Statements made by companies in public places cannot “only be held against them”. It’s completely different.
They're not pretending it didn't happen though? As per the article they acknowledged it and published a help center article on it. They named the software versions affected (notifying the affected users seems impossible, since the entire problem was that the data had not been synced). Following the links in the help center article, during the incident they posted in a pinned article in the support forum (multiple times) on how to avoid triggering the bug and how to avoid making it worse.
That's pretty much what you wanted to see except for a blog post with an RCA, no?
So the suggestion is that in addition to the bug that they acknowledged, there's a totally different one that appeared at the same time affecting totally different functionality and with different symptoms, and that they're covering up despite not covering up the other bug? That seems like a complicated explanation when there's an obvious and simpler explanation around.
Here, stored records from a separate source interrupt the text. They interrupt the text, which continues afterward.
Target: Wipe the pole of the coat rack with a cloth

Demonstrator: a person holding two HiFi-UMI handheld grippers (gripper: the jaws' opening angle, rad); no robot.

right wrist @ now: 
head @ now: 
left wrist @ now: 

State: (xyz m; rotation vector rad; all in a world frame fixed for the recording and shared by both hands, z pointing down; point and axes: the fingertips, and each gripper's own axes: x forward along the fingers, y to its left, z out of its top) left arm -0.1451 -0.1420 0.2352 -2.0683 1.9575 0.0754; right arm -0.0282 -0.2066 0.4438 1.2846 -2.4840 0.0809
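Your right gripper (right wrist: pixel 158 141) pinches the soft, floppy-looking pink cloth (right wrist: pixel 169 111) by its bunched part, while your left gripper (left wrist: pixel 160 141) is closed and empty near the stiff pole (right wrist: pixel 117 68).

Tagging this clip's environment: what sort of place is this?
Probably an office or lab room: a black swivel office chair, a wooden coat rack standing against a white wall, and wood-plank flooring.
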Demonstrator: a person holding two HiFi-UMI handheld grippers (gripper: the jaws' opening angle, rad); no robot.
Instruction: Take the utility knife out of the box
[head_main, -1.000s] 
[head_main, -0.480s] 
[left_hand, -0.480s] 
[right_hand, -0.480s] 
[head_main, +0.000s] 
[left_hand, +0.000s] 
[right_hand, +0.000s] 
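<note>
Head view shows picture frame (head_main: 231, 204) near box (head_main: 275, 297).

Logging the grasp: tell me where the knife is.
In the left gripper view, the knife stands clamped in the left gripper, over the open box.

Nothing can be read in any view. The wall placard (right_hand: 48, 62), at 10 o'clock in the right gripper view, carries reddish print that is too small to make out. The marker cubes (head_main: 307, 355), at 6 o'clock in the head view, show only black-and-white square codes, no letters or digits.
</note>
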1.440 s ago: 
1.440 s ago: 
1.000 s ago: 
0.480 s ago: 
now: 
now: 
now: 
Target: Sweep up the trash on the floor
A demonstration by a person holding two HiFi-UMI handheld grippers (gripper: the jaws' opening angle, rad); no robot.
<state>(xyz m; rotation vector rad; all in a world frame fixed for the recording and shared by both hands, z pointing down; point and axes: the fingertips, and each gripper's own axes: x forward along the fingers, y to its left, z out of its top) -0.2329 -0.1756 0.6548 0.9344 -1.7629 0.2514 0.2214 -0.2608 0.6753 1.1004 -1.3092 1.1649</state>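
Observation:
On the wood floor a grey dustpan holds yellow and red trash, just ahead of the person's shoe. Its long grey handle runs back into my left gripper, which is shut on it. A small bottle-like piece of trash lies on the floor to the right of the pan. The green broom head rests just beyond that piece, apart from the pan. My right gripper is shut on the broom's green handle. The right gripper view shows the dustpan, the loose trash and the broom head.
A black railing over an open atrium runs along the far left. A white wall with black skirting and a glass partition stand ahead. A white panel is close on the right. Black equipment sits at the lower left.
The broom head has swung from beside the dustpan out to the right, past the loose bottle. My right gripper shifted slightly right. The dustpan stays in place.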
That's also the kind of thing that's pretty much impossible to prove categorically, let alone communicate the proof in a way that's understandable to the average user. What are you going to say? "We've checked really hard and can't confirm the reports"?
(I mean, I guess it's possible to do it. Collect 100 credible reports of files going missing that can reliably identify the supposedly missing file by name and creation date rather than say that it was probably a .doc file sometime in March. Then do an analysis on e.g. audit logs on what the reality is. How many files were never there at all? How many were explicitly deleted by the user? How many were accidentally uploaded to a user's work account rather than personal account? How many were still in the drive, and the user just couldn't find them? And yes, once you've exhausted all the possibilities, how many disappeared without a trace? Then publish the statistics. But while doing such an investigation privately to make sure whether there is a problem makes sense, publishing the results seems like a stunningly bad PR strategy even if no data was indeed lost.)
From that help center article: "If you're among the small subset of Drive for desktop users on version 84 who experienced issues accessing local files that had yet to be synced to Drive"
Is "issues accessing local files" how anyone would describe deleting a user's local files?
They've committed securities fraud potentially if they're lying about this intentionally.
Yeah, but Everything Is Securities Fraud.
Is it a monopolistic behaviour by the book?
Google is an offshoring / low cost company now.
Since they struggle to innovate they use the strategy of cost cutting. What means moving development and support (if any) to low cost countries.
Low cost countries mean low cost country standards in both code quality and handling of the disaster after the code breaks.
Your question "why" is probably because you think google should know better. However, I am reminded of the post from a few weeks of the person who left google after decades of working there who claims the culture has changed and attracted more incompetent corporate, political types.
EDIT: found it, not decades but almost 2, he left after working there 18 years.
https://ln.hixie.ch/?start=1700627373&count=1
See the HN comments
https://news.ycombinator.com/item?id=38381573
If I had to guess I would say legal is being very conservative.
I don't understand the point of Company hosting forums that aren't staffed by Company. Well I do. It doesn't help users at all. The only feature is Company's censorship. It's a hostile social hack on the user base who should be using a different forum host.